WHAT YOU HAVE TO DO:
Which lines below fall between the one containing "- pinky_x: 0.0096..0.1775" and the one containing "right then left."? Repeat them exactly, counting both of those lines, and add nothing else.

DATASET SECTION:

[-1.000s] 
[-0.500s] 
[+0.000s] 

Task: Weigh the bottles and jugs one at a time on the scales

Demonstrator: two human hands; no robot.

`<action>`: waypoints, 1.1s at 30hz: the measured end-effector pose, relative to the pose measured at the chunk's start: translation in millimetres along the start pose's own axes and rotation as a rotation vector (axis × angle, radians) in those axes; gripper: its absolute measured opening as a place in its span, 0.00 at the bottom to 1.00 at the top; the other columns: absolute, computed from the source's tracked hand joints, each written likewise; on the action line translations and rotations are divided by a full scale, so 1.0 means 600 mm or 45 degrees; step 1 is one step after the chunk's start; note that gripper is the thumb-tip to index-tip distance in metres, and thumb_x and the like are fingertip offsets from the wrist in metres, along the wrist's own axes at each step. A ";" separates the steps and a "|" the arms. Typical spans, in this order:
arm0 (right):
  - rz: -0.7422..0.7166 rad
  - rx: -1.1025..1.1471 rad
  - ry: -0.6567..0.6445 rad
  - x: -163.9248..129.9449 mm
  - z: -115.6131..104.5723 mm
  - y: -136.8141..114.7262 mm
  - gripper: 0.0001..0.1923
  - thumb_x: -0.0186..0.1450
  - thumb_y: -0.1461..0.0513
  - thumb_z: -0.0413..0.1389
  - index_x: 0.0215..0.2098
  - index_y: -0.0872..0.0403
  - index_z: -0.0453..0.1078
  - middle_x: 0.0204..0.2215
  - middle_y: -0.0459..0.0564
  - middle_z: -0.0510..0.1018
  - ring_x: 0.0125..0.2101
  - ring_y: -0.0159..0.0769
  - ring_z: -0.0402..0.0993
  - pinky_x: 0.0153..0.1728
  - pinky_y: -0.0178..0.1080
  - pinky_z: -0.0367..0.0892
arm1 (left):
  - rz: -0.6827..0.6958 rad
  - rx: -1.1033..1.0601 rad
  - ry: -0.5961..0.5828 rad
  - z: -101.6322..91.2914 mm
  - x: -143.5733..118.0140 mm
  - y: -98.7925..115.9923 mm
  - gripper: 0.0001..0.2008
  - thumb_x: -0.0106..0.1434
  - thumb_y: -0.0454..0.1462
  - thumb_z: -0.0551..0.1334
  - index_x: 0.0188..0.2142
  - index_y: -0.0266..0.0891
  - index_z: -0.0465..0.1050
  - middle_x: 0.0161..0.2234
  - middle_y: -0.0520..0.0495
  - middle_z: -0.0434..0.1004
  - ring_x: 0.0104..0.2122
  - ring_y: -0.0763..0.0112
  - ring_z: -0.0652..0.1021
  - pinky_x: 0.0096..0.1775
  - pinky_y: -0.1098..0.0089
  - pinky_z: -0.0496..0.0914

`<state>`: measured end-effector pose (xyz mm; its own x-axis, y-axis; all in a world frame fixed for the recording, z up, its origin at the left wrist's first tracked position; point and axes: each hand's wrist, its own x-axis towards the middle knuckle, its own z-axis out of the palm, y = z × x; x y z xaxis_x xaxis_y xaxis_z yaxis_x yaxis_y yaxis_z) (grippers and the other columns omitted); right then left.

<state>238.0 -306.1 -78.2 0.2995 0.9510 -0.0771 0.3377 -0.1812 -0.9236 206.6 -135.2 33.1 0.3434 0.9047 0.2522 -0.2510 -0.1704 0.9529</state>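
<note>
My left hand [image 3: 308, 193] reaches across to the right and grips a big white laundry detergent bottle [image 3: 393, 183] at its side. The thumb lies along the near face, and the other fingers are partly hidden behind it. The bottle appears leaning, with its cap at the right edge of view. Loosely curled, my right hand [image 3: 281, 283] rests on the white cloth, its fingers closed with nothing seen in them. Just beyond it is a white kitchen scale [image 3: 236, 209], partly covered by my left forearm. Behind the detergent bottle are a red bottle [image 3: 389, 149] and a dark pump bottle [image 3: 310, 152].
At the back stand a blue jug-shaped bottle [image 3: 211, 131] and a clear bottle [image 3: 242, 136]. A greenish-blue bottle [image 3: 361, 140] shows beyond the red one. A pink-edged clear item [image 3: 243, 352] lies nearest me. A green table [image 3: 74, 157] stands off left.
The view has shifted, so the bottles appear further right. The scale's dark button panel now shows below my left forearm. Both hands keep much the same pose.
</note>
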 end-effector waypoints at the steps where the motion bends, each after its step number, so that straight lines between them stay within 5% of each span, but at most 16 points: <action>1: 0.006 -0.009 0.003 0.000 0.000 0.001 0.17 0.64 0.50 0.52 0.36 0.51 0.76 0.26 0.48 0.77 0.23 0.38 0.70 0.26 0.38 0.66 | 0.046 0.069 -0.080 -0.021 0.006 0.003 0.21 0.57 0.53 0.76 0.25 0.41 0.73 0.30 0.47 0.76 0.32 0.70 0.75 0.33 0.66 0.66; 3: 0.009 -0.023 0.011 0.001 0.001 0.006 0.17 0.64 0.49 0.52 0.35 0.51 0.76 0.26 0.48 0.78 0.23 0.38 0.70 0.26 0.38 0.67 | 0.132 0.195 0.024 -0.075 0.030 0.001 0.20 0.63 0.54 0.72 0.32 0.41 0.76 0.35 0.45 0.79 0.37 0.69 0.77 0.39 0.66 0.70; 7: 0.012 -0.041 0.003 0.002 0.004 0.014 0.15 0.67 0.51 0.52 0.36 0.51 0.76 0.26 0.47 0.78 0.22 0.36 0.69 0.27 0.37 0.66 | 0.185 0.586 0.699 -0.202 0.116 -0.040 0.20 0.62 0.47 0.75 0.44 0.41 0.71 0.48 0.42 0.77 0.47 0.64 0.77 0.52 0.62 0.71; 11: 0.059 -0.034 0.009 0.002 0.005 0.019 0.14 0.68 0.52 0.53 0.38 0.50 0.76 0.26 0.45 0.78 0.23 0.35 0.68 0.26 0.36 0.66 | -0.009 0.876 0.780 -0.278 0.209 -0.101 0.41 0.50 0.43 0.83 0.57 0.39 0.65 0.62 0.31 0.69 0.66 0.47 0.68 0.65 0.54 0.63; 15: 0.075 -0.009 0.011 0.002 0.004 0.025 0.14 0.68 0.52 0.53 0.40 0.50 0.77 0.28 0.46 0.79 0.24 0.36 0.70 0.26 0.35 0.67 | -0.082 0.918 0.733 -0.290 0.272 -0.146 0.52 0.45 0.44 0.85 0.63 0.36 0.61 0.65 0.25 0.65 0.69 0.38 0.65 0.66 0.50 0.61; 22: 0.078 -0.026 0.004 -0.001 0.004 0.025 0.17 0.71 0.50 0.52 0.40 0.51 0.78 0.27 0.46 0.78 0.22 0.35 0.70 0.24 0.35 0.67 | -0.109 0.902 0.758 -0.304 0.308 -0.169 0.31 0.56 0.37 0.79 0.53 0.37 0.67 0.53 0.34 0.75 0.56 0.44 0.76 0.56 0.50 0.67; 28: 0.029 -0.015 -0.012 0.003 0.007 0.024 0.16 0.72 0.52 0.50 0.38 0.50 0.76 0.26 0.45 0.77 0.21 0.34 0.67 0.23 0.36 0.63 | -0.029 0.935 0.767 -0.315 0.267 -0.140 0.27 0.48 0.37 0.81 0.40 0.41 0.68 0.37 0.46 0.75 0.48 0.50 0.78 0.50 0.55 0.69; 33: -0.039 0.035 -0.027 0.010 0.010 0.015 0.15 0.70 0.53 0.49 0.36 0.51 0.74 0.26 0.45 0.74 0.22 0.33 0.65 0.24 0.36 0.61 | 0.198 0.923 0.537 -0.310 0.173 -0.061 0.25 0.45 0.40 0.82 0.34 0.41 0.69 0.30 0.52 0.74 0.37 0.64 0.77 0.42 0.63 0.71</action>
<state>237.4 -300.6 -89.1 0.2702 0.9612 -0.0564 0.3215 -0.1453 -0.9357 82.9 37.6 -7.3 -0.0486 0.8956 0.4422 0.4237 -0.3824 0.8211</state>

RESPONSE:
  - pinky_x: 0.0096..0.1775
  - pinky_y: -0.1098..0.0089
  - pinky_z: -0.0496..0.0914

`<state>`: measured end-effector pose (xyz mm; its own x-axis, y-axis; all in a world frame fixed for the recording, z up, its origin at the left wrist's first tracked position; point and axes: each hand's wrist, its own x-axis towards the middle knuckle, its own z-axis out of the palm, y = z × x; x y z xaxis_x xaxis_y xaxis_z yaxis_x yaxis_y yaxis_z) (grippers and the other columns omitted); right then left.

The reply to this exercise is complete.